• **What is required**:
When you reach the line that contains "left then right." in the data below, start reproducing lines exactly, and stop after the line that contains "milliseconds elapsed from".

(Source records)
--*--

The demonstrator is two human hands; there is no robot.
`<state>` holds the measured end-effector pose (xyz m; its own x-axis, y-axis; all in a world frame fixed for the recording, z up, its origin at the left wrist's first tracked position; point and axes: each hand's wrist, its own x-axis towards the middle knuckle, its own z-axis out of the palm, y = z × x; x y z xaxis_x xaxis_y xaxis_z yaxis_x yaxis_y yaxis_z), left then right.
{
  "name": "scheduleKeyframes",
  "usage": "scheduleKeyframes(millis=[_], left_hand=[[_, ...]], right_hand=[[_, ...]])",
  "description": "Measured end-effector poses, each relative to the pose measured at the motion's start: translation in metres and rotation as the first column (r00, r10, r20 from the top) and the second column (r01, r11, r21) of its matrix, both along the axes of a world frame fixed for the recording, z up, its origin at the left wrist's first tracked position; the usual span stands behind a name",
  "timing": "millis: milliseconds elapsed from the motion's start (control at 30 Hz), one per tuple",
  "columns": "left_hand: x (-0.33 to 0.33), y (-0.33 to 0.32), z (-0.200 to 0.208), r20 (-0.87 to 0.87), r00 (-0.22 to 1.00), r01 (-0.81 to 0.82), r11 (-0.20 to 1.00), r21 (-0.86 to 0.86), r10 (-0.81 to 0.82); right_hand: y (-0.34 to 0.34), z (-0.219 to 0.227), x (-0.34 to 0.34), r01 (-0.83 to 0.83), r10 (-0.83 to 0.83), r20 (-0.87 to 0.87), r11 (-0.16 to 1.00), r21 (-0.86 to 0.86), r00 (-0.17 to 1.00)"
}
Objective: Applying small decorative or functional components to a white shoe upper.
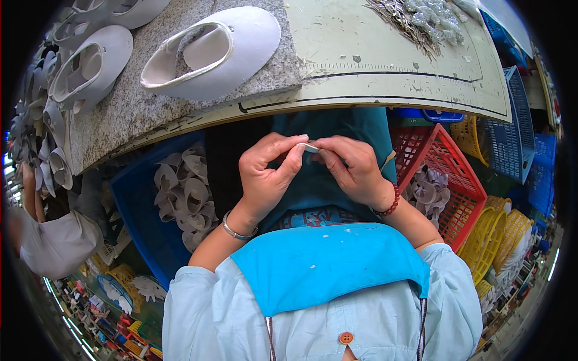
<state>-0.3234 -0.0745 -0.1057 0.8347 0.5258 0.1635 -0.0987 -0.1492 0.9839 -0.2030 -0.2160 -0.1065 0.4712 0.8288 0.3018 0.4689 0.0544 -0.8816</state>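
Over my lap, just in front of the table edge, my left hand (pixel 272 169) pinches a small pale flat strip (pixel 310 147) between thumb and fingers. My right hand (pixel 354 167) is closed at the strip's other end, its thumb and forefinger pressed together there. What kind of piece it is, I cannot make out. A thin beige tip (pixel 389 159) shows beside my right hand, and its other end is hidden. On the table ahead lies a white shoe upper (pixel 256 45) with a round opening, apart from both hands.
More white uppers (pixel 114 51) lie at the table's left, on a grey stone slab (pixel 180 108). Thin metal-looking sticks (pixel 406 24) are heaped at the far right. Below the table stand a blue bin (pixel 135 216) and a red crate (pixel 460 192), both holding white pieces. Another person (pixel 60 240) sits at left.
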Motion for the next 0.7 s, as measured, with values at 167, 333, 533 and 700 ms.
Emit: scheduleKeyframes(millis=[167,333,533,700], left_hand=[[-0.002,-0.002,0.001,-0.025,1.000,-0.020,0.997,-0.080,0.018],[-0.001,-0.002,0.006,-0.025,0.999,-0.041,0.992,-0.122,0.039],[-0.002,0.001,0.009,-0.007,0.999,-0.045,0.996,-0.075,0.045],[0.001,-0.001,0.008,0.018,1.000,-0.015,0.998,-0.055,0.016]], right_hand=[[-0.003,-0.004,0.007,0.024,-0.026,0.158,1.000,0.016,0.987],[-0.006,-0.009,0.013,-0.001,-0.002,0.040,0.998,0.060,0.999],[-0.017,-0.010,0.016,0.068,-0.078,-0.167,0.996,-0.066,0.983],[0.001,-0.005,0.011,0.003,0.004,-0.232,0.999,0.032,0.973]])
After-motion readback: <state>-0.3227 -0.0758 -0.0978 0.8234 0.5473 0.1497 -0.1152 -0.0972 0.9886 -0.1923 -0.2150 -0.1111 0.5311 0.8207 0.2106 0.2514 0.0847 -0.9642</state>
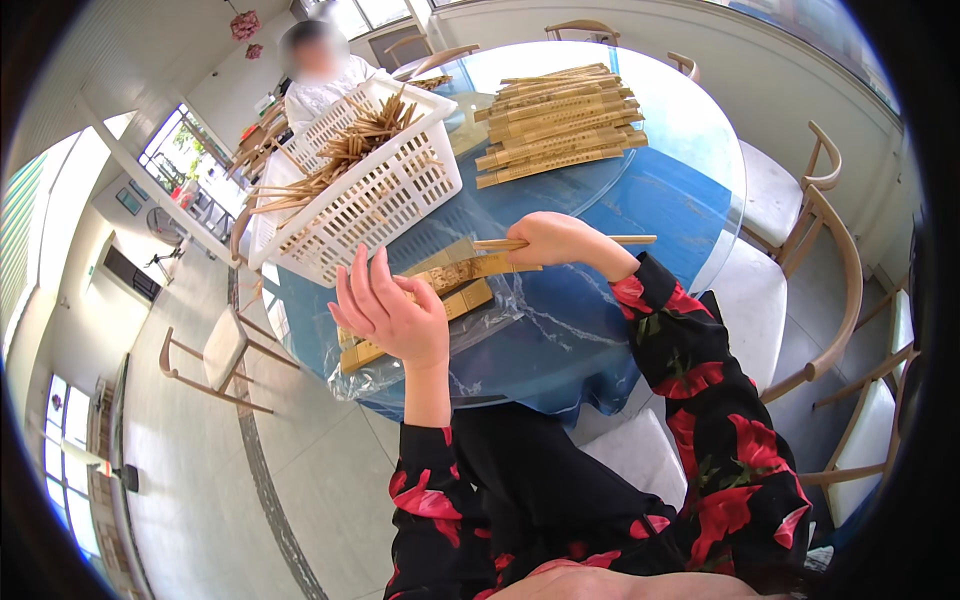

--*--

• **Answer**:
`<state>` holds the measured end-effector pose (xyz m; its own x-axis, y-axis; all in a world frame fixed for the recording, z up, its origin at the left wrist's first tracked position; point and axes: each hand's wrist, its own x-axis towards the middle knuckle, its own z-axis out of the palm, y = z × x; x y z xaxis_x xaxis_y xaxis_z yaxis_x yaxis_y yaxis_z), left then right.
{
  "name": "scheduleKeyframes",
  "usage": "scheduleKeyframes(millis=[_], left_hand=[[_, ...]], right_hand=[[_, ...]])",
  "description": "Measured end-effector poses, each relative to the pose measured at the motion's start: translation in metres and rotation as the first column (r00, r10, r20 from the top) and the second column (r01, r11, r21) of its matrix, both along the axes of a world frame fixed for the recording, z up, its origin at the left wrist's first tracked position; the usual span stands behind a name",
  "timing": "millis: milliseconds elapsed from the motion's start (control at 30 Hz), one per tuple",

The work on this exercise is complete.